What Makes Grinding Worse

Stress is the factor most consistently linked to grinding, particularly the daytime variety. Research shows a gradient relationship: the higher your psychological stress scores, the more frequently you clench during waking hours. But stress also appears to amplify nighttime grinding, possibly by increasing the number of micro-arousals during sleep that trigger jaw muscle activity.

Caffeine adds fuel to the fire. It increases neuromuscular excitability and influences dopamine signaling in the brain, both of which can ramp up involuntary jaw muscle activity. One study found that people who consumed energy drinks more frequently reported a greater number of oral health symptoms, including jaw pain and grinding-related complaints, independent of their stress levels. Alcohol and certain medications, particularly some antidepressants, are also recognized triggers. The combination of high stress and high caffeine intake may be especially problematic, with stimulant use potentially amplifying stress-related muscle tension in the jaw.

What Happens If You Don’t Address It

Grinding that goes untreated doesn’t just cause ongoing pain. It progressively damages both your teeth and your jaw joint. Tooth enamel wears down, exposing the softer layer underneath and making teeth sensitive to hot, cold, and pressure. Cracks can deepen into fractures that require crowns or, in severe cases, extraction. Johns Hopkins Medicine notes that untreated bruxism can ultimately lead to permanent TMJ damage and even tooth loss.

The jaw joint itself can develop chronic inflammatory changes. Cartilage within the joint may deteriorate, and the disc that cushions your jaw movement can become permanently displaced. At that point, the clicking and limited range of motion become more difficult to reverse.

How Jaw Pain From Grinding Is Treated

The most widely used treatment is a custom-fitted occlusal splint, essentially a hard night guard made from a mold of your teeth. It doesn’t stop you from grinding, but it redistributes the force, protecting your teeth and reducing the strain on your jaw muscles and joint. In one comparative study, patients treated with occlusal splints had a recovery rate of 95.5%, defined as disappearance of pain, joint noises, and movement problems. Splints are typically adjusted every two to three weeks, and the average treatment duration was about 11 months, though patients treated for less than six months actually had the highest recovery rates.

Physical therapy is another option, with a recovery rate of about 65% in the same study. It involves shorter total treatment time (roughly 10 weeks less on average) but requires more frequent clinic visits.
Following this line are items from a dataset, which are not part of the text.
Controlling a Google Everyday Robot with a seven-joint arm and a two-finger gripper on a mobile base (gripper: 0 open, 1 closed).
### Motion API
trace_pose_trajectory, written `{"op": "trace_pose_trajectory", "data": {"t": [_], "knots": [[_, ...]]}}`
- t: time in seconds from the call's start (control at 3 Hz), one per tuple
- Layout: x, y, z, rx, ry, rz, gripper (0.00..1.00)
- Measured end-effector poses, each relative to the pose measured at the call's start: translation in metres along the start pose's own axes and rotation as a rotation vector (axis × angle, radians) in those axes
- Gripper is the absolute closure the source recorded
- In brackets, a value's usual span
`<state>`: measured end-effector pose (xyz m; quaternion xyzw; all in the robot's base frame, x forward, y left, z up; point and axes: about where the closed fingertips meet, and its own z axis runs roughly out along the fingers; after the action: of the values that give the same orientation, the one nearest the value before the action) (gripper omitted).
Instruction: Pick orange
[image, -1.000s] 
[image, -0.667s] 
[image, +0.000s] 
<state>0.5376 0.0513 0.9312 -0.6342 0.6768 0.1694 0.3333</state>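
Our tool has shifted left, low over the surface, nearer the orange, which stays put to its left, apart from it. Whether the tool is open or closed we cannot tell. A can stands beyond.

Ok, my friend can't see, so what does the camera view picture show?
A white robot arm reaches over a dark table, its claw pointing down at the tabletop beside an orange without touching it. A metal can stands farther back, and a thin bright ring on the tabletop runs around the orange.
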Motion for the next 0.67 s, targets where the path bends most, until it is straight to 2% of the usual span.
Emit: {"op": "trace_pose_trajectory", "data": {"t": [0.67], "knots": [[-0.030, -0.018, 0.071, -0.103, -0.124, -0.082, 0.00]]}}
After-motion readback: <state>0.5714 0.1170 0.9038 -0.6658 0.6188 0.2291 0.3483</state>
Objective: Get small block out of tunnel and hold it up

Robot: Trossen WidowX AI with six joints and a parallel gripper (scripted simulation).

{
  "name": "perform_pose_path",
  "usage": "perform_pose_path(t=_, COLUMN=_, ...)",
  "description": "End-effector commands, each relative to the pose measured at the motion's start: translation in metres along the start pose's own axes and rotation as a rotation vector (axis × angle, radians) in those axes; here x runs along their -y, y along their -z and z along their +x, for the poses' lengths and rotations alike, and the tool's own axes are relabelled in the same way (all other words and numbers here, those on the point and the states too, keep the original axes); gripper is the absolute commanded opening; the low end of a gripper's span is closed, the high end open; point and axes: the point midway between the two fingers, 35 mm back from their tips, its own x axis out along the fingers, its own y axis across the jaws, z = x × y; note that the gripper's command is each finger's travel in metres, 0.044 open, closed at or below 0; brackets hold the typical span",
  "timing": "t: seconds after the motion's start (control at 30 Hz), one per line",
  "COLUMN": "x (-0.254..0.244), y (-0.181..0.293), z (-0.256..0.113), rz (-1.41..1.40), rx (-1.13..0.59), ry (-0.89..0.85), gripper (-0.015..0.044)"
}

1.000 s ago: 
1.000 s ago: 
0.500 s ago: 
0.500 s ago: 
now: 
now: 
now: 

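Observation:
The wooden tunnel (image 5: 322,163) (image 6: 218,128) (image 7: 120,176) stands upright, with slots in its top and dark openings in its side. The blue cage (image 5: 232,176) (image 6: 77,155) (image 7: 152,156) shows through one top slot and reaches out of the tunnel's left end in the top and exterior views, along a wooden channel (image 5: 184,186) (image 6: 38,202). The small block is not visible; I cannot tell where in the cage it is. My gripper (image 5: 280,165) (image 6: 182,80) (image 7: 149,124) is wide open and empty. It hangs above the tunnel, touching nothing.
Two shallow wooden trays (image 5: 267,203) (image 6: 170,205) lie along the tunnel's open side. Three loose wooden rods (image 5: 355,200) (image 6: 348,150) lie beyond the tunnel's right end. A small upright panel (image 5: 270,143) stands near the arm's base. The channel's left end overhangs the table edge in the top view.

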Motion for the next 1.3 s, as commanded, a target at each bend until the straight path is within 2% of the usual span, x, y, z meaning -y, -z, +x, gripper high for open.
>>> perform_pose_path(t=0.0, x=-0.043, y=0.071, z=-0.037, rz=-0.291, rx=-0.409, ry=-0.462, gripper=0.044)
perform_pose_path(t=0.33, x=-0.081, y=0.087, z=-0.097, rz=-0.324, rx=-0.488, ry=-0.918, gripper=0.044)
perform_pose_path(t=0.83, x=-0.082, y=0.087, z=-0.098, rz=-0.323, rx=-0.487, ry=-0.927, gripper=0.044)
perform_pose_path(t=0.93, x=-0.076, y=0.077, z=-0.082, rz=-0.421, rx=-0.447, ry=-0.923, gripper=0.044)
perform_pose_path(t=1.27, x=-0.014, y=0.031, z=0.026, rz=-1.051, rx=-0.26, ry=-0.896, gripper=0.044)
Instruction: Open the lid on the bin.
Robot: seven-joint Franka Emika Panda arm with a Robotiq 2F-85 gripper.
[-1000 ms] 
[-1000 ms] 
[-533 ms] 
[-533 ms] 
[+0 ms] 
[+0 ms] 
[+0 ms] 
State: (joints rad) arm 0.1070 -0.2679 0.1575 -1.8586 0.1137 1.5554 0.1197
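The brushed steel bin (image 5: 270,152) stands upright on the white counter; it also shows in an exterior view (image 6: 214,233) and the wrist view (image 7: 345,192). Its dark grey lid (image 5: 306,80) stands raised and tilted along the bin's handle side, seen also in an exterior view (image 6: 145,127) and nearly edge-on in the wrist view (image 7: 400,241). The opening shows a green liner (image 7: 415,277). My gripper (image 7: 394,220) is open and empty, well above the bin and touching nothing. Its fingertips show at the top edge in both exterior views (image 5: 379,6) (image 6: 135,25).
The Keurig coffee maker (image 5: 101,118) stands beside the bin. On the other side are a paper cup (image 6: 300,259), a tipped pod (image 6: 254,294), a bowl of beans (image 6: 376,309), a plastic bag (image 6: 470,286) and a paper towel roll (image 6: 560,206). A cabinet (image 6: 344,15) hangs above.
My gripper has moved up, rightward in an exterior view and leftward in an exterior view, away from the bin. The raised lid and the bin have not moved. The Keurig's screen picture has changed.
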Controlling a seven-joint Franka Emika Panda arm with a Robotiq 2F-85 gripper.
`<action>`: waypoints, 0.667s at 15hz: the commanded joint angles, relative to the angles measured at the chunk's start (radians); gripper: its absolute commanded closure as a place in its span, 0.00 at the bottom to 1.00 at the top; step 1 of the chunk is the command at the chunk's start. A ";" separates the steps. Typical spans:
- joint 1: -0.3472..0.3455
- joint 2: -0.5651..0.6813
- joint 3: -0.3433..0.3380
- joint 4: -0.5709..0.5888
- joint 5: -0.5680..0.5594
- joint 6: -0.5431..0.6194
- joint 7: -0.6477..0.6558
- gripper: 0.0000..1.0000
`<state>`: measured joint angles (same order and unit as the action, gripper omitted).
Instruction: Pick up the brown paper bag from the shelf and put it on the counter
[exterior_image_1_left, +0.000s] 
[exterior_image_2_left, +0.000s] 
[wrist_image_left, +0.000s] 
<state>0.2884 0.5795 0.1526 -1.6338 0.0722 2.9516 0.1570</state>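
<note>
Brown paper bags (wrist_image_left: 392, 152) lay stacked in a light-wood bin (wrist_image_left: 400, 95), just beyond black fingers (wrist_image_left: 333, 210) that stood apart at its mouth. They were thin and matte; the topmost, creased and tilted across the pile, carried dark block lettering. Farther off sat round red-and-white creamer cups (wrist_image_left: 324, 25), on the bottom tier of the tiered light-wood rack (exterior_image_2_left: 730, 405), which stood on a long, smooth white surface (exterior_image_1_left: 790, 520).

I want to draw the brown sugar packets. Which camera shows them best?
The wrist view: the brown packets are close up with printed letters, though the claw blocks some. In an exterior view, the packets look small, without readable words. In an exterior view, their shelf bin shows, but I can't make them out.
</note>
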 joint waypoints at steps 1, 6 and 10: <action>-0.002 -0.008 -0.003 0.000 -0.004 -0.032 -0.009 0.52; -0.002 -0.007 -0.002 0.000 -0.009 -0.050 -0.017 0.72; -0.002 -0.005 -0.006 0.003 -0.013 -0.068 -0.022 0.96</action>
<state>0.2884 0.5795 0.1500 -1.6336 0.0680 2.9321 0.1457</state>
Many practitioners combine both approaches.

For people with severe muscle pain that hasn’t responded to splints or physical therapy, injections of botulinum toxin into the masseter and temporalis muscles can reduce grinding force by partially relaxing those muscles. Typical starting doses target the masseter and temporalis on each side, with follow-up doses adjusted based on how you respond. The effects generally last three to four months before the muscles gradually regain full activity.

Reducing Grinding on Your Own

While professional treatment addresses the damage, several habits can lower grinding intensity. Cutting back on caffeine, especially in the afternoon and evening, removes a known trigger for increased jaw muscle activity. Stress management techniques like progressive muscle relaxation, where you systematically tense and release muscle groups, can reduce both daytime clenching and the baseline tension you carry into sleep.

Becoming aware of daytime clenching is surprisingly effective. Many people clench without realizing it while concentrating, driving, or feeling stressed. Setting periodic reminders on your phone to check whether your teeth are together can help break the habit. Your teeth should only touch briefly during swallowing. At rest, your lips should be closed but your teeth slightly apart, with your tongue resting gently against the roof of your mouth. Training yourself into this position during the day can carry over into reduced nighttime activity.